> [Problem to solve] Retype the whole listing exactly. Leave out pictures.

──────── Supplied information ────────

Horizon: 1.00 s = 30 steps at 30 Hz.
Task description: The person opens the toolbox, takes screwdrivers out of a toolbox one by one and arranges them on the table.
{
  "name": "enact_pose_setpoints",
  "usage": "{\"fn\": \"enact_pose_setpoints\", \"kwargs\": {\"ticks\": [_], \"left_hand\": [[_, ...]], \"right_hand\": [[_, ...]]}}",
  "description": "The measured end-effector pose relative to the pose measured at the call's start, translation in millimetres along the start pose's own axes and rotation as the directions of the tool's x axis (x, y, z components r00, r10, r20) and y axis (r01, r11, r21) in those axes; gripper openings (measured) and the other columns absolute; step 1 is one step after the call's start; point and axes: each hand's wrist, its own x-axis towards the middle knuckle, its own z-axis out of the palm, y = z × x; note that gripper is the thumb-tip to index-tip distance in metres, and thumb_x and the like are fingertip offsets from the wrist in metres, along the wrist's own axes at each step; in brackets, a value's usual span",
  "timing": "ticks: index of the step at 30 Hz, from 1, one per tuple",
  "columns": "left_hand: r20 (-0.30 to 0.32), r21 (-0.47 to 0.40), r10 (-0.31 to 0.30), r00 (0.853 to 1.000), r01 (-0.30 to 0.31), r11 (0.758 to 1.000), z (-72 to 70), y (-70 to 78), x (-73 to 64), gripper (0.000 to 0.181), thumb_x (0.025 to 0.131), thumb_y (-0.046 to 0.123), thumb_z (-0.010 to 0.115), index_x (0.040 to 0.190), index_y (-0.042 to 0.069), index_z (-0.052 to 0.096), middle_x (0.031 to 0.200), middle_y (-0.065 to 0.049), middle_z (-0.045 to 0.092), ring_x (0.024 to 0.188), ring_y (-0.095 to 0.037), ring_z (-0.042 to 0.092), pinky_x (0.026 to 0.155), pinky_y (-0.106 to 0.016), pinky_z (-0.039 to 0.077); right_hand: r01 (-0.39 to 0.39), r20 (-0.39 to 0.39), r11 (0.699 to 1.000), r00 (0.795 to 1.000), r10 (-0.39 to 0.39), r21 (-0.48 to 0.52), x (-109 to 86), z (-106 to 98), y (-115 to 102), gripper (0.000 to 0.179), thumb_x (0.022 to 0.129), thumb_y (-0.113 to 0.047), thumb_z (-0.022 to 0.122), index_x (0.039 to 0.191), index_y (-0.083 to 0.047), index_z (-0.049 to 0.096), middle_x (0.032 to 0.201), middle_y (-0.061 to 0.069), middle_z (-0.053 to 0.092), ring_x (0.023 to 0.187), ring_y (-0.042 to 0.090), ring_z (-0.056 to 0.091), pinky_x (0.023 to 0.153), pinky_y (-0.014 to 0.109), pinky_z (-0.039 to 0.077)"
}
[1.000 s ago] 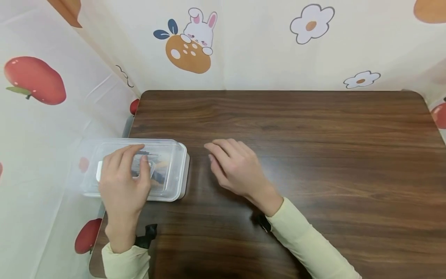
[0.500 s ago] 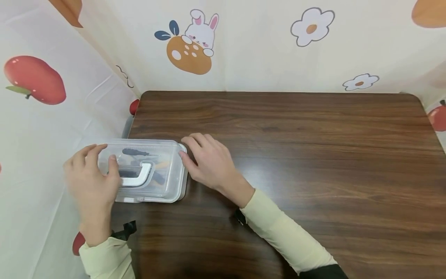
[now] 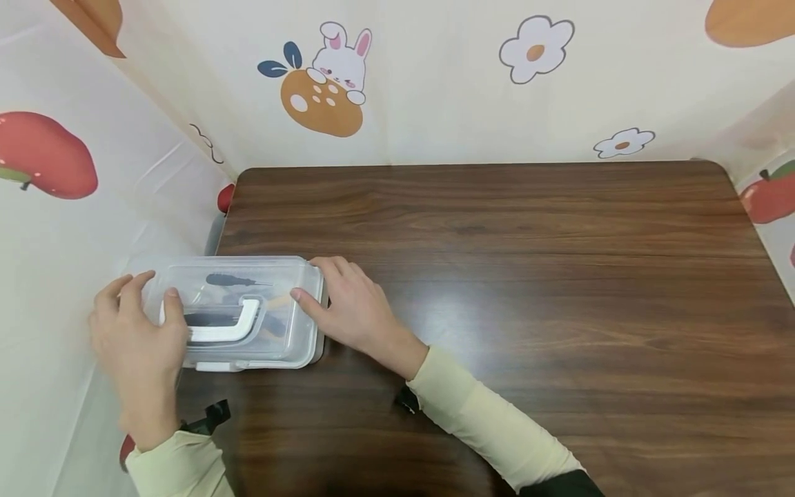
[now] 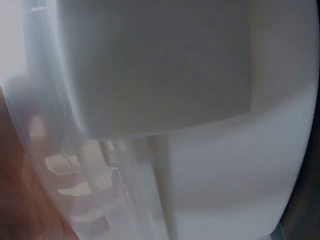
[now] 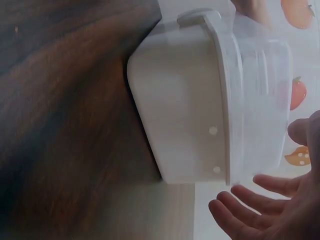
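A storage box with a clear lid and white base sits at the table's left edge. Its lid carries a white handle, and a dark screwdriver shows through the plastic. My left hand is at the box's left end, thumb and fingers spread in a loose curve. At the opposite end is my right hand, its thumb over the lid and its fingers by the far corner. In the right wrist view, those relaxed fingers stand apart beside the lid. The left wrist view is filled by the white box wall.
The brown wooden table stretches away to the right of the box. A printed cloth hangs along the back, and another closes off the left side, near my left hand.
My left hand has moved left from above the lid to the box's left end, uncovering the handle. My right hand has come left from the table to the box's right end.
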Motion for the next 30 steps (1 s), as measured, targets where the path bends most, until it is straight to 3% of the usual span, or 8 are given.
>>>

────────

> [Task solution]
Horizon: 1.00 s = 30 steps at 30 Hz.
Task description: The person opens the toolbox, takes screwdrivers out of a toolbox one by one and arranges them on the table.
{
  "name": "enact_pose_setpoints",
  "usage": "{\"fn\": \"enact_pose_setpoints\", \"kwargs\": {\"ticks\": [_], \"left_hand\": [[_, ...]], \"right_hand\": [[_, ...]]}}",
  "description": "The measured end-effector pose relative to the pose measured at the call's start, translation in millimetres along the start pose's own axes and rotation as the directions of the tool's x axis (x, y, z components r00, r10, r20) and y axis (r01, r11, r21) in those axes; gripper openings (measured) and the other columns absolute; step 1 is one step after the call's start; point and axes: each hand's wrist, its own x-axis towards the middle knuckle, its own z-axis out of the palm, y = z × x; note that gripper is the thumb-tip to index-tip distance in metres, and thumb_x and the like are fingertip offsets from the wrist in metres, along the wrist's own axes at each step; in brackets, a value's usual span",
  "timing": "ticks: index of the step at 30 Hz, from 1, one per tuple",
  "columns": "left_hand: r20 (-0.30 to 0.32), r21 (-0.47 to 0.40), r10 (-0.31 to 0.30), r00 (0.853 to 1.000), r01 (-0.30 to 0.31), r11 (0.758 to 1.000), z (-72 to 70), y (-70 to 78), x (-73 to 64), gripper (0.000 to 0.181), thumb_x (0.025 to 0.131), thumb_y (-0.046 to 0.123), thumb_z (-0.010 to 0.115), index_x (0.040 to 0.190), index_y (-0.042 to 0.069), index_z (-0.052 to 0.096), middle_x (0.031 to 0.200), middle_y (-0.065 to 0.049), middle_z (-0.045 to 0.092), ring_x (0.024 to 0.188), ring_y (-0.095 to 0.037), ring_z (-0.042 to 0.092), pinky_x (0.026 to 0.155), pinky_y (-0.106 to 0.016), pinky_z (-0.039 to 0.077); right_hand: r01 (-0.39 to 0.39), r20 (-0.39 to 0.39), r11 (0.699 to 1.000), r00 (0.795 to 1.000), r10 (-0.39 to 0.39), r21 (-0.48 to 0.52), x (-109 to 86), z (-106 to 98), y (-115 to 102), gripper (0.000 to 0.179), thumb_x (0.022 to 0.129), thumb_y (-0.113 to 0.047), thumb_z (-0.022 to 0.122), index_x (0.039 to 0.191), index_y (-0.083 to 0.047), index_z (-0.049 to 0.096), middle_x (0.032 to 0.201), middle_y (-0.061 to 0.069), middle_z (-0.053 to 0.092), ring_x (0.023 to 0.187), ring_y (-0.042 to 0.090), ring_z (-0.056 to 0.091), pinky_x (0.023 to 0.153), pinky_y (-0.014 to 0.109), pinky_z (-0.039 to 0.077)"
}
[1.000 s ago] 
[0.500 s ago] 
[now] 
[now] 
[now] 
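A storage box with a clear lid and white base sits at the table's left edge. Its lid carries a white handle, and a dark screwdriver shows through the plastic. My left hand is at the box's left end, thumb and fingers spread in a loose curve. At the opposite end is my right hand, its thumb over the lid and its fingers by the far corner. In the right wrist view, those relaxed fingers stand apart beside the lid. The left wrist view is filled by the white box wall.
The brown wooden table stretches away to the right of the box. A printed cloth hangs along the back, and another closes off the left side, near my left hand.
My left hand has moved left from above the lid to the box's left end, uncovering the handle. My right hand has come left from the table to the box's right end.
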Motion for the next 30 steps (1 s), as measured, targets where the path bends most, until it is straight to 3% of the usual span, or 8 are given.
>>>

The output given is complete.